How my heart yearns within me!
28 If you should say, ‘How shall we persecute him?’—
Since the root of the matter is found in me,
29 Be afraid of the sword for yourselves;
For wrath brings the punishment of the sword,
That you may know there is a judgment.”
So, my mom got dressed and got over to the hospital with her Bible. She walked in the room and Pam was alone. She said, “Pam, I have something I want to read you.” So, she proceeded to read Job 19. As she got to the underlined portions, Pam started to say, “That’s me. That’s me.”

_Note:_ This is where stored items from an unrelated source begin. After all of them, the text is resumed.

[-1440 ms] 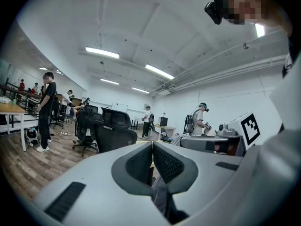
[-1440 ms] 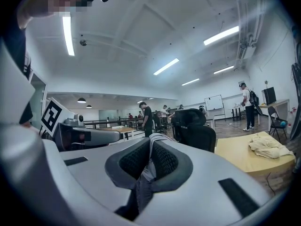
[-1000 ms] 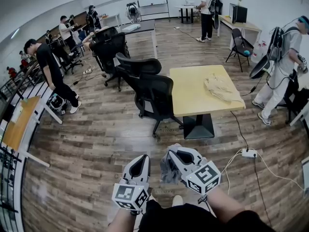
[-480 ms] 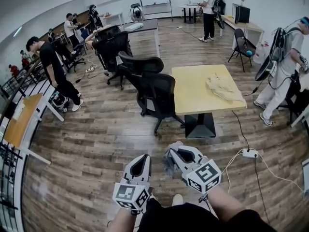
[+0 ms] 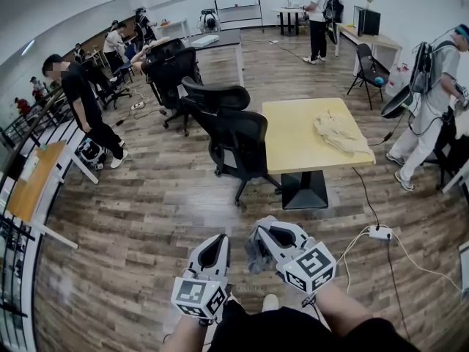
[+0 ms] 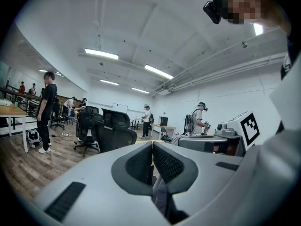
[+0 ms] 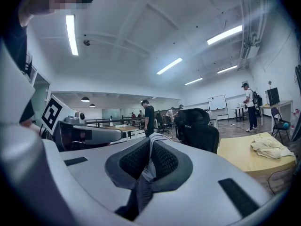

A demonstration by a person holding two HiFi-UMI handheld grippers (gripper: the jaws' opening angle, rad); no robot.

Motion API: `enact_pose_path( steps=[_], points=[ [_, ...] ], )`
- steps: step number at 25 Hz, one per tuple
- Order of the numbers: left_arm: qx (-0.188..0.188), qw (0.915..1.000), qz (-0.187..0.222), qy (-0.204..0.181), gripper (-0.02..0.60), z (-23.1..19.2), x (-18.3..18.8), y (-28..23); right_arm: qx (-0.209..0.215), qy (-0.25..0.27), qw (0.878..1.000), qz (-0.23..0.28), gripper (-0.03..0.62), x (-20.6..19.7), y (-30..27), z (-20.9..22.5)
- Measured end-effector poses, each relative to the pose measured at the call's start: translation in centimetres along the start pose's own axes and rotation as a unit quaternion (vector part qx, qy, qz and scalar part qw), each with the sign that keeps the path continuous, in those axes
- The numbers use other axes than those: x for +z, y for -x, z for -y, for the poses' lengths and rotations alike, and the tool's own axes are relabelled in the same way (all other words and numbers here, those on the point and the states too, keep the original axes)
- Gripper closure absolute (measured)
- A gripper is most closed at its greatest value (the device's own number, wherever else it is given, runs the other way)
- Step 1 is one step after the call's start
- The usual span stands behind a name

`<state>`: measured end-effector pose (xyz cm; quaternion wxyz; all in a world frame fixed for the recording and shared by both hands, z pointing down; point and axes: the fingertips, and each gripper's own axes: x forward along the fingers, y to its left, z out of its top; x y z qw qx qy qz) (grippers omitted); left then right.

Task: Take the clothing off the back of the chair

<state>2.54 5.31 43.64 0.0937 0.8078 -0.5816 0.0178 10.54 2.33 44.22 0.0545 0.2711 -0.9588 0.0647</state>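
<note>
My right gripper (image 5: 262, 229) is low in the head view, shut on a grey garment (image 5: 253, 254) that bunches below its jaws. In the right gripper view the grey garment (image 7: 143, 173) is pinched between the pads and hangs down. Beside it my left gripper (image 5: 218, 239) is shut with nothing between its pads (image 6: 141, 161). A black office chair (image 5: 238, 145) stands well ahead, its back bare, against a yellow table (image 5: 293, 149). A beige piece of clothing (image 5: 341, 134) lies crumpled on that table's far right.
More black chairs (image 5: 172, 64) stand behind the near one. Several people stand or sit around the room, one at the right (image 5: 432, 101) near the table. A white power strip (image 5: 379, 232) and cables lie on the wood floor at the right. Desks line the left edge (image 5: 29, 185).
Both grippers have kept their place with the grey garment still held. Only the head view has shifted slightly, and people in the background have moved a little.
</note>
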Motion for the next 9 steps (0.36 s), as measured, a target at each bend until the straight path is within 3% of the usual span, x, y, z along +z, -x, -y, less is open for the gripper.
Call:
enact_pose_path(
  steps=[9],
  points=[
    [0.002,1.0000,0.000,0.003,0.563,-0.27,-0.50,-0.06,0.000,0.000,1.000,0.001,0.572,-0.34,-0.25,0.12]
  ],
)
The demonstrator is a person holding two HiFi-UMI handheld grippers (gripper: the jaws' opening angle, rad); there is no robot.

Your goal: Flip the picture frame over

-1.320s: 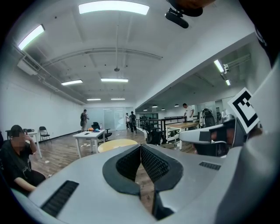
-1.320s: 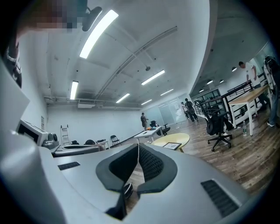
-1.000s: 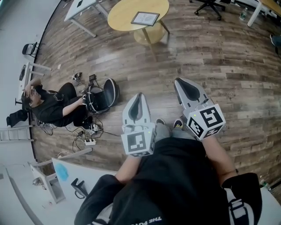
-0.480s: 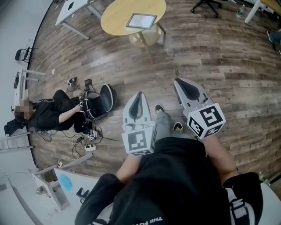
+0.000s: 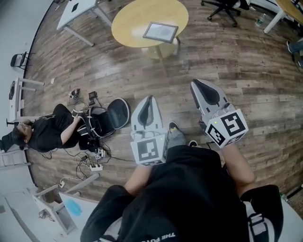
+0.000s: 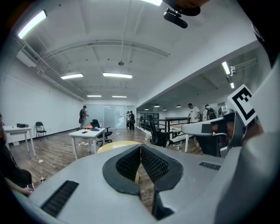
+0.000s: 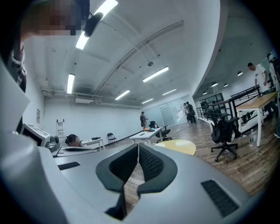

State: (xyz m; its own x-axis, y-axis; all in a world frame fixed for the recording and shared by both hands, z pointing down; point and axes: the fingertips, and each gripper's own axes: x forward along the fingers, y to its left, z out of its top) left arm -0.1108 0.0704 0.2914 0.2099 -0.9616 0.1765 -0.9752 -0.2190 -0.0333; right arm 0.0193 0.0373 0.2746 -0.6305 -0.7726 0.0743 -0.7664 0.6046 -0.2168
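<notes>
The picture frame (image 5: pixel 161 31) lies flat on a round yellow table (image 5: pixel 135 19) far ahead, at the top of the head view. Both grippers are held out level over the wooden floor, well short of the table. The left gripper (image 5: pixel 150 100) is shut with nothing in it, its pads meeting in the left gripper view (image 6: pixel 141 146), where the yellow table (image 6: pixel 111 147) shows behind them. To its right, the right gripper (image 5: pixel 196 85) is also shut and empty (image 7: pixel 138 146); the table (image 7: pixel 180 147) lies beyond it.
A person (image 5: pixel 47 132) sits on the floor at the left beside a black chair (image 5: pixel 113 113), cables and a power strip (image 5: pixel 94 165). A white table (image 5: pixel 78 9) stands left of the round table, an office chair (image 5: pixel 222 7) to its right.
Both grippers, still shut, have been carried forward over the floor toward the round table. The seated person and the floor clutter have slid down and left in the head view.
</notes>
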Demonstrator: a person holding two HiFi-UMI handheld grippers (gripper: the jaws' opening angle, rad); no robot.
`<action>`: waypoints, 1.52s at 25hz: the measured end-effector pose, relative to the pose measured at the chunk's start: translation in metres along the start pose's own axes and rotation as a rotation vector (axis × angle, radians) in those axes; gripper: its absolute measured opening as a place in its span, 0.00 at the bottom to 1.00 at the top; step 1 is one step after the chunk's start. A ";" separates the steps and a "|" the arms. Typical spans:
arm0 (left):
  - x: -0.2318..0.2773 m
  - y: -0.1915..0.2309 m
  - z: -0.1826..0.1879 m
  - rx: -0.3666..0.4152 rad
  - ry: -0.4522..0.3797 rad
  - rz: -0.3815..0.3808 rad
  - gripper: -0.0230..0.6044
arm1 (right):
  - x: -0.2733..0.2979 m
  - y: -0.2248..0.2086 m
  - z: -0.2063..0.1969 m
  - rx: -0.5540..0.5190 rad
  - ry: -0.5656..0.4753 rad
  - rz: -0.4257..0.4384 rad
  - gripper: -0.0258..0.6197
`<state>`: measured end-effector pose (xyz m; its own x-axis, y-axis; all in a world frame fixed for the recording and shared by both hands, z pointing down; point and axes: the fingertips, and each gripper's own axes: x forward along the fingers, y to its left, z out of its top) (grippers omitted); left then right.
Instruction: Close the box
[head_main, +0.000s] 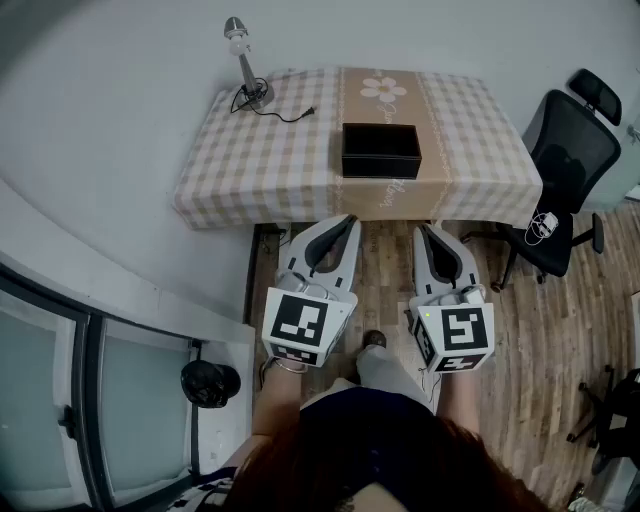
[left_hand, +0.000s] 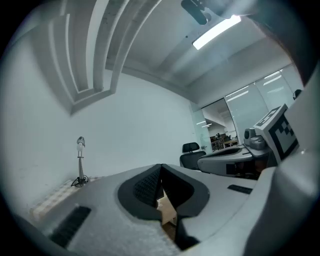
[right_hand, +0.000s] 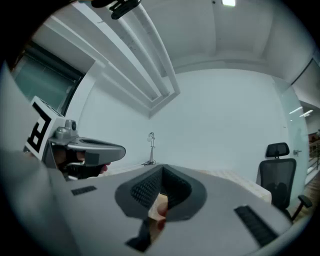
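My left tool (head_main: 347, 220) and right tool (head_main: 421, 230) are both pressed together and empty, short of the desk (head_main: 250, 160). The black box (head_main: 380, 150) sits mid-desk and is probably stiff and light. I'd take its lid by the edge, though I can barely make it out.

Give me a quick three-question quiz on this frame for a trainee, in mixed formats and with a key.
1. True or false: the left gripper or the right gripper is touching the black box.
2. What stands at the far left corner of the table? A) a desk lamp with its cord B) a mug C) a laptop
3. Fill in: the office chair stands at the table's ___ side, as the person sees it.

Key: 1 false; both grippers are short of the table, fingers together and empty. 2 A. 3 right.
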<state>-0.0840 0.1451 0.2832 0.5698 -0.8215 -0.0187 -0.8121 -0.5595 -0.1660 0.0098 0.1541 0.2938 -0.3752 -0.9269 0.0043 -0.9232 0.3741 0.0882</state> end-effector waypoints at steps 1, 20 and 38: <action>0.003 0.001 0.000 0.003 0.001 -0.004 0.08 | 0.003 -0.001 -0.001 -0.001 0.004 -0.001 0.07; 0.077 0.020 -0.013 -0.014 0.018 -0.045 0.08 | 0.068 -0.044 -0.007 0.050 -0.016 0.040 0.07; 0.140 0.015 -0.018 -0.052 0.044 -0.006 0.08 | 0.104 -0.095 -0.014 0.017 -0.037 0.116 0.07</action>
<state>-0.0182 0.0196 0.2961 0.5698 -0.8214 0.0259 -0.8146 -0.5686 -0.1141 0.0597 0.0218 0.2999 -0.4823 -0.8757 -0.0229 -0.8744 0.4797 0.0726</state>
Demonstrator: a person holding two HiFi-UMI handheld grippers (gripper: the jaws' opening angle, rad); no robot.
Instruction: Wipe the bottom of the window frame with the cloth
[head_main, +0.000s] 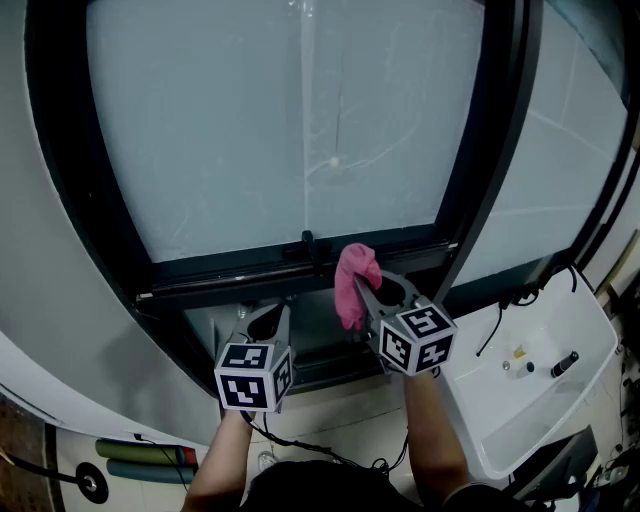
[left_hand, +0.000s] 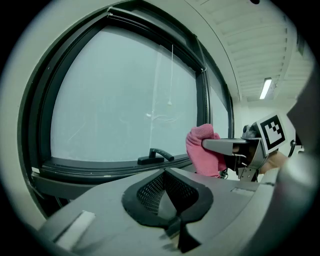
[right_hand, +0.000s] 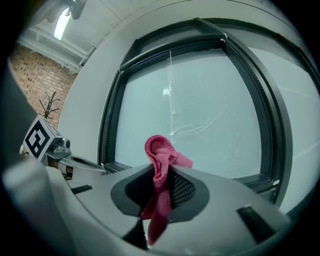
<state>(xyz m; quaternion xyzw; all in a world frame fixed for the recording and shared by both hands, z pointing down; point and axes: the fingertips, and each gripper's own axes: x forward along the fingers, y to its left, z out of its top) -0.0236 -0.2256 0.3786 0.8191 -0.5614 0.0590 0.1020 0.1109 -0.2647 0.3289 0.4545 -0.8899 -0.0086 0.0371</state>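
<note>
Right gripper (head_main: 374, 292) is clamped on the cloth (head_main: 352, 284). In the right gripper view the pink cloth (right_hand: 160, 162) is pinched between the jaws of that gripper (right_hand: 161, 186), with a bunched end standing up past the tips and a tail hanging below.

Left gripper (head_main: 268, 320) has its jaws together with nothing in them; the left gripper view confirms this (left_hand: 166, 184). I'm holding it low and left of the right one, below the frame (head_main: 230, 270).

The cloth sits at the frame's bottom rail, just right of the handle (head_main: 308, 244). From the left gripper view the cloth (left_hand: 202, 150) is right of the handle (left_hand: 156, 154), with the right gripper (left_hand: 226, 145) behind it. I can't tell if the cloth touches the rail.

A pull cord (head_main: 337, 130) hangs in front of the glass (head_main: 220, 120). There's a white sink (head_main: 575, 330) to my right.
</note>
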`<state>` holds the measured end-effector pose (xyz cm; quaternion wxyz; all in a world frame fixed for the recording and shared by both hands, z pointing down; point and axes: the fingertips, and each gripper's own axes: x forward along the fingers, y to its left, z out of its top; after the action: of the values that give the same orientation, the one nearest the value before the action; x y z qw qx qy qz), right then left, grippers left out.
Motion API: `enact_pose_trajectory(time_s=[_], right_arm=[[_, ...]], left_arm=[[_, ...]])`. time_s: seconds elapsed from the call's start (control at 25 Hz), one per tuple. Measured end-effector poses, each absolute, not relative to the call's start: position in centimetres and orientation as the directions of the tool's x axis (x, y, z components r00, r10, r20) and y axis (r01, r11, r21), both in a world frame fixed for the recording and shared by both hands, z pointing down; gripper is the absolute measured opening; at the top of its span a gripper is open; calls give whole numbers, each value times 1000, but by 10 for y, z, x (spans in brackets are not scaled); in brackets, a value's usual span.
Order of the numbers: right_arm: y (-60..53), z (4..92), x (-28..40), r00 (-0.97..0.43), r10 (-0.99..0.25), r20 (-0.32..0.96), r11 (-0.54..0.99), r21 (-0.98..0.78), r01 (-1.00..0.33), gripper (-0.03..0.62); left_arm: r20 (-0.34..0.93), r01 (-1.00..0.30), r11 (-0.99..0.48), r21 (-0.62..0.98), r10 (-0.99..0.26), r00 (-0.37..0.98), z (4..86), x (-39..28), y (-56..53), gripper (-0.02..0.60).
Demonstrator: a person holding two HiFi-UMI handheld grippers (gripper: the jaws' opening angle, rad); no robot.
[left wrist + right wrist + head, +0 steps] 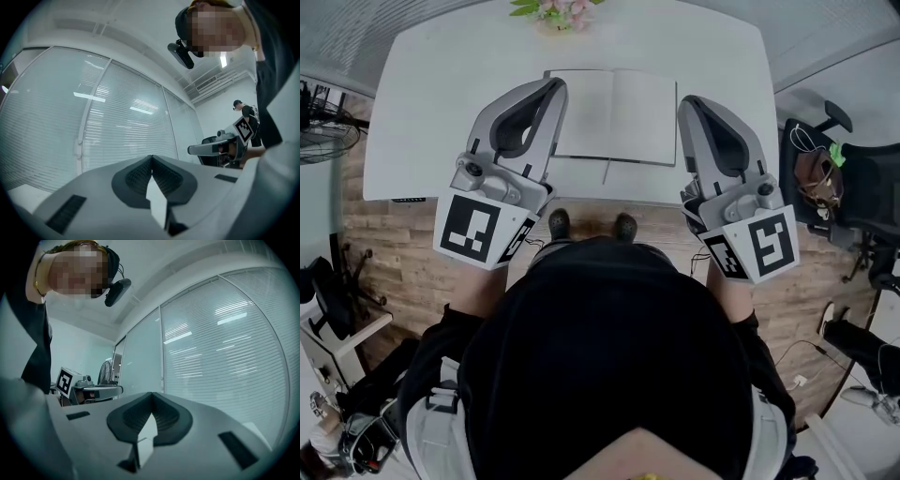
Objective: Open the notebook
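The notebook lies open and flat on the white table, showing two blank pages, with a thin ribbon hanging over its near edge. My left gripper is at the notebook's left edge and my right gripper at its right edge, both raised and pointing away from me. Both are shut, jaws meeting at the tips with nothing between them. The left gripper view and the right gripper view face window blinds, and the notebook is out of sight in both.
A small bunch of flowers stands at the table's far edge. A black office chair with a bag is to the right, and a fan to the left. The person's shoes show under the near table edge.
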<state>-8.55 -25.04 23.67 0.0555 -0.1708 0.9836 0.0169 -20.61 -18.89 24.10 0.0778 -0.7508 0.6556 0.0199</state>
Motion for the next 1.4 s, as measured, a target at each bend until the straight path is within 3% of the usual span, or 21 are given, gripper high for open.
enact_pose_trajectory(time_s=[1.08,1.4], right_arm=[[-246,234,-84,-920,-365,-143,923,74,-377,3],[-239,230,-89,-932,-321,-166,936,93,-338,3]], left_arm=[[-147,-990,-118,-74,-981,128,241,-214,-184,12],[-144,-992,-116,-59,-982,123,242,-215,-182,12]])
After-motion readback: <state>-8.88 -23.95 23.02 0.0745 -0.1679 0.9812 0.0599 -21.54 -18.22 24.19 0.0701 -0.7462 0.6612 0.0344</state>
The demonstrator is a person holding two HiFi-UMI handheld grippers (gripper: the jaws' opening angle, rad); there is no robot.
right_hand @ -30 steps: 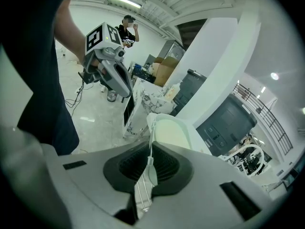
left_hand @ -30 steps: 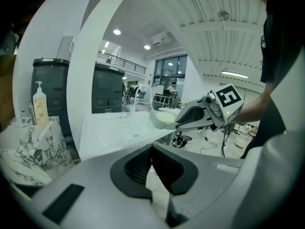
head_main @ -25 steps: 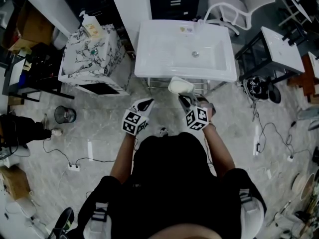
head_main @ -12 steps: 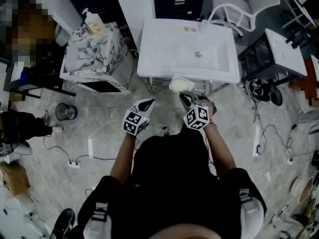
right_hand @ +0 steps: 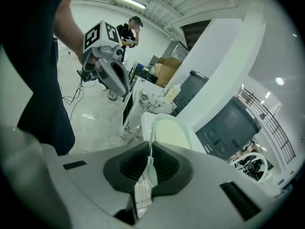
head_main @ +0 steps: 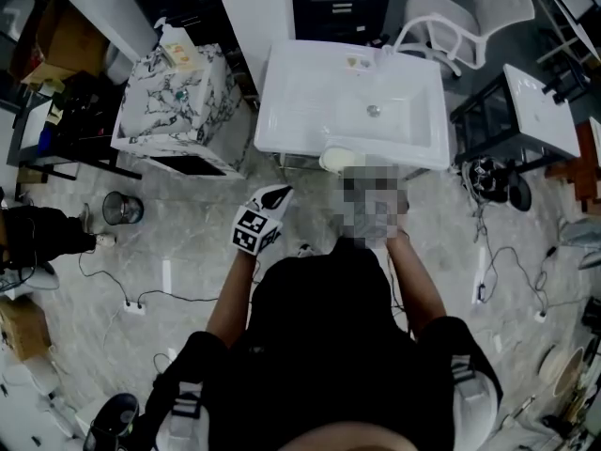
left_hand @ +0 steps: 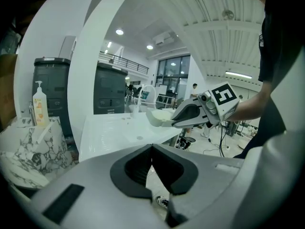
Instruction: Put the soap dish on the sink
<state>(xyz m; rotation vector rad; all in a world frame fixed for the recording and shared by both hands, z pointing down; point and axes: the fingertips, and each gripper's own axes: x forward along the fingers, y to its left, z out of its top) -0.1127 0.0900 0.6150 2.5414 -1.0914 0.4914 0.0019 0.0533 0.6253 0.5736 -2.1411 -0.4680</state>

All that stuff that Job says about being rejected: his children rejecting him, his friends rejecting him, his wife rejecting him, etc. Job was suffering from some inner anguish that Pam could relate to.
Pam had had a horrible life and had suffered greatly from the things that had happened to her from childhood forward. Even her husband was a bit callous. Those hurts and pains had remained unresolved and then finally, in middle age, began to manifest as cancer, is what we believe. My mother spent the next hour praying for/ministering to Pam. No nurse, doctor, no one entered the room for the next hour. Just as she finished, someone entered the room.
To finish the story, Pam did go forward with all her treatments and was healed of her cancer. The doctors treated the physical, but we through Jesus treated the spiritual.
Just wanted to share that story with you. It’s probably one you’d never hear at church!